### TASK ITEM
An exact restatement is required. Cover only the lines of the records from the first through the line with "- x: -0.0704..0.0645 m", and skip pictures.

### DATA UNDER STUDY
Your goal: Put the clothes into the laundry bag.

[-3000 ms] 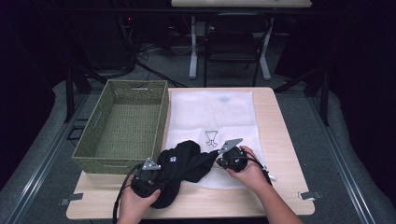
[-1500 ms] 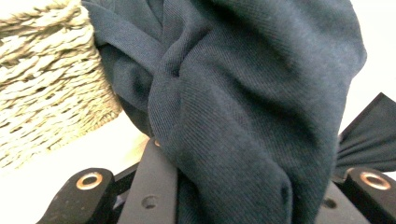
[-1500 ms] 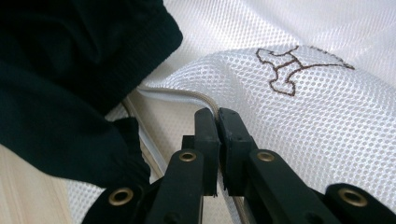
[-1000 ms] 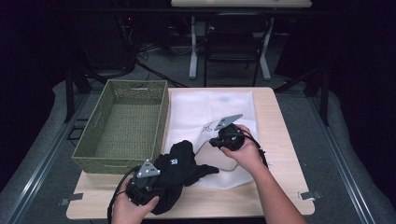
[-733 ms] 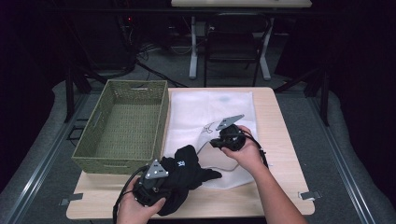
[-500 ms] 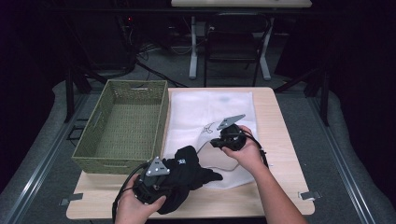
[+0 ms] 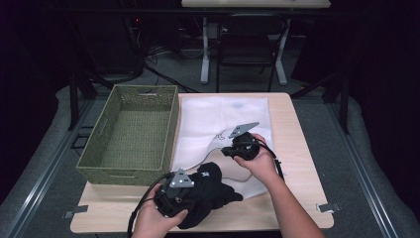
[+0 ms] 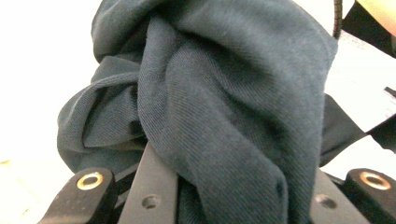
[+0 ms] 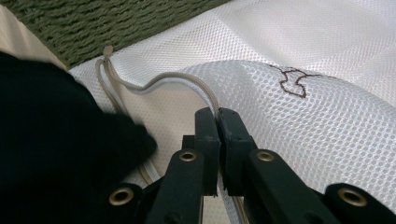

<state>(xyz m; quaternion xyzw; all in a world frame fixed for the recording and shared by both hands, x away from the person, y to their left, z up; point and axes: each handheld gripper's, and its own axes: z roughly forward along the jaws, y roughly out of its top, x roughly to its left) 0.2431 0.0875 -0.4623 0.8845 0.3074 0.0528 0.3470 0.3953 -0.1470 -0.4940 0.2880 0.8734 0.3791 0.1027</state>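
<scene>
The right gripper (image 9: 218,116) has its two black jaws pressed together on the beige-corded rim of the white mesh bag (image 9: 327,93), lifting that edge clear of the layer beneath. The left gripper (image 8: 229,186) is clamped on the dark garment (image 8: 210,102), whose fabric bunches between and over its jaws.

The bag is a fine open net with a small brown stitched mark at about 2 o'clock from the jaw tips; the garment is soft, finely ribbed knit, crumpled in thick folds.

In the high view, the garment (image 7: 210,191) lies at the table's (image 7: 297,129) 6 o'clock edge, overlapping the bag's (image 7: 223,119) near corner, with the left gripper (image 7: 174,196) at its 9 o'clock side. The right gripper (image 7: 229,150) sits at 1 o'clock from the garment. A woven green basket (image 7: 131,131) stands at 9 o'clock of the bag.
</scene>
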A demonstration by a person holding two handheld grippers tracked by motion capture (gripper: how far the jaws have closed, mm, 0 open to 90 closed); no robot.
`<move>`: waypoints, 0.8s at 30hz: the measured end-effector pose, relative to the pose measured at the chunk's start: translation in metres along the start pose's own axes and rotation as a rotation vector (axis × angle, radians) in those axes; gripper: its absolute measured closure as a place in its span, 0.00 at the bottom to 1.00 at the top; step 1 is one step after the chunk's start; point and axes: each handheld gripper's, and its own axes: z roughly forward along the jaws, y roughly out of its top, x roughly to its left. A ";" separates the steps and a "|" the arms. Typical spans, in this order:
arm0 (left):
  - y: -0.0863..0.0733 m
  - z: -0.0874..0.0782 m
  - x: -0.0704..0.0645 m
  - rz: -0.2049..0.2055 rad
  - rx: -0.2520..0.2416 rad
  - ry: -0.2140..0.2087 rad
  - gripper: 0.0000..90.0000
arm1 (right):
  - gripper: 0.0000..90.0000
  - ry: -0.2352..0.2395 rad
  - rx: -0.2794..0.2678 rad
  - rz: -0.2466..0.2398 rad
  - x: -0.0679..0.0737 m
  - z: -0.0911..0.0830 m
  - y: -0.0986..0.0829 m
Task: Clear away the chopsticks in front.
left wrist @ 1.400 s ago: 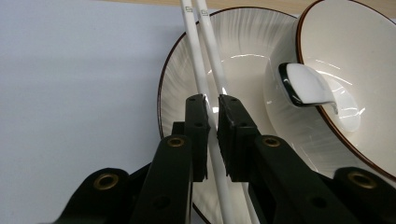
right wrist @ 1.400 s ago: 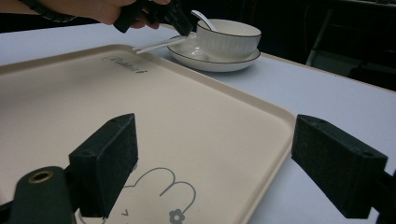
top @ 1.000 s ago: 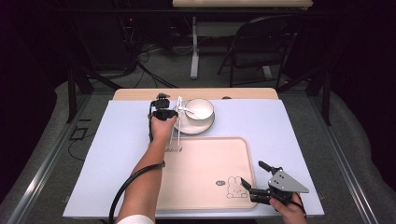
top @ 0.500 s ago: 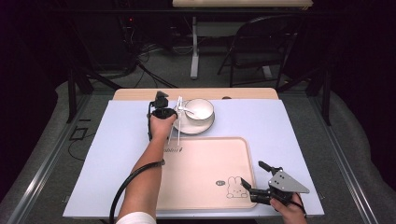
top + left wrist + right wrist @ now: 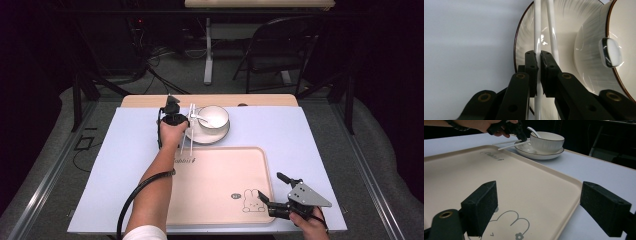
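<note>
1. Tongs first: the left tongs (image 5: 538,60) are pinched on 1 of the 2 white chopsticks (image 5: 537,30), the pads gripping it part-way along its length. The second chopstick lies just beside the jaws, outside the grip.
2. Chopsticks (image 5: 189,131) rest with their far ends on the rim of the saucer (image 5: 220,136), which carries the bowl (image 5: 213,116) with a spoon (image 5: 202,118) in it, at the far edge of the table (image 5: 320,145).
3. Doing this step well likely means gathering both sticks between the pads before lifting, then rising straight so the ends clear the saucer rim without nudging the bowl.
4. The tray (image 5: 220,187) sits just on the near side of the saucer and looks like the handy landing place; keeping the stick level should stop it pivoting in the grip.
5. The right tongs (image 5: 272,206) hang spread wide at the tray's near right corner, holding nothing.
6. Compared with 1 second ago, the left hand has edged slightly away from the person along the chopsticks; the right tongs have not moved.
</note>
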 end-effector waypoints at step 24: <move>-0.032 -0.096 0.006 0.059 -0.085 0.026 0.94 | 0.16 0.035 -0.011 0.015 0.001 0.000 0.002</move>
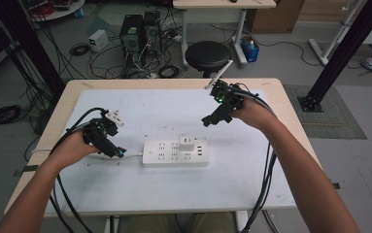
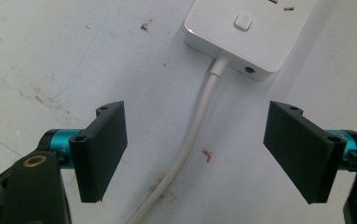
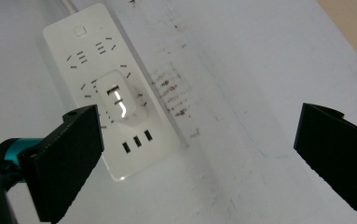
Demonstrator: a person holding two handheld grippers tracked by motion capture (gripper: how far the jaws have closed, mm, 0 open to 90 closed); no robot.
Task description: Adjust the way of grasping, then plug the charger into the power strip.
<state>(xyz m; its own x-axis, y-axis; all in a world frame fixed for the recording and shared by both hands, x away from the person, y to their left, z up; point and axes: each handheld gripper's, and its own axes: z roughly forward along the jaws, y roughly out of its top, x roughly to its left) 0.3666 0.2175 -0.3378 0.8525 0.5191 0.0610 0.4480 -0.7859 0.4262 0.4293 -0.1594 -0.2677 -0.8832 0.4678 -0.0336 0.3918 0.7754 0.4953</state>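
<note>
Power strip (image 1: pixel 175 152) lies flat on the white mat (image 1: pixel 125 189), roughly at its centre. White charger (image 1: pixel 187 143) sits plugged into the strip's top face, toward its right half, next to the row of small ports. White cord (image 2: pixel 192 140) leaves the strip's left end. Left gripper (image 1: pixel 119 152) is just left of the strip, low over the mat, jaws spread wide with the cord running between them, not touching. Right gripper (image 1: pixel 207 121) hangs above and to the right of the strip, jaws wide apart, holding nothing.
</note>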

### TASK ANSWER
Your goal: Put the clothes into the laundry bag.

[-3000 ms] 
[-1500 ms] 
[-1500 ms] 
[-1000 ms] 
[-733 ms] 
[-500 ms] 
[+0 ms] 
[+0 ms] 
[+0 ms] 

<state>(xyz m; quaternion xyzw; all in a world frame fixed for the recording and shared by both hands, x away from the person, y to their left, z up; point and axes: each handheld gripper's, and its own axes: z roughly forward along the jaws, y roughly out of its top, x roughly to its left) 0.2431 0.0875 -0.4623 0.8845 0.3074 0.0528 0.3470 0.3953 -0.1470 -0.4940 0.2880 0.8734 0.3791 0.1027</state>
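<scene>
The right gripper (image 9: 218,116) has its two black jaws pressed together on the beige-corded rim of the white mesh bag (image 9: 327,93), lifting that edge clear of the layer beneath. The left gripper (image 8: 229,186) is clamped on the dark garment (image 8: 210,102), whose fabric bunches between and over its jaws.

The bag is a fine open net with a small brown stitched mark at about 2 o'clock from the jaw tips; the garment is soft, finely ribbed knit, crumpled in thick folds.

In the high view, the garment (image 7: 210,191) lies at the table's (image 7: 297,129) 6 o'clock edge, overlapping the bag's (image 7: 223,119) near corner, with the left gripper (image 7: 174,196) at its 9 o'clock side. The right gripper (image 7: 229,150) sits at 1 o'clock from the garment. A woven green basket (image 7: 131,131) stands at 9 o'clock of the bag.
</scene>
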A demonstration by a person holding two handheld grippers tracked by motion capture (gripper: how far the jaws have closed, mm, 0 open to 90 closed); no robot.
`<move>`: waypoints, 0.8s at 30hz: the measured end-effector pose, relative to the pose measured at the chunk's start: translation in metres along the start pose's own axes and rotation as a rotation vector (axis × angle, radians) in those axes; gripper: its absolute measured closure as a place in its span, 0.00 at the bottom to 1.00 at the top; step 1 is one step after the chunk's start; point and axes: each handheld gripper's, and its own axes: z roughly forward along the jaws, y roughly out of its top, x roughly to its left. A ";" separates the steps and a "|" the arms. Typical spans, in this order:
arm0 (left):
  - y: -0.0863..0.0733 m
  - z: -0.0874..0.0782 m
  - x: -0.0704..0.0645 m

Nothing further is required for this answer.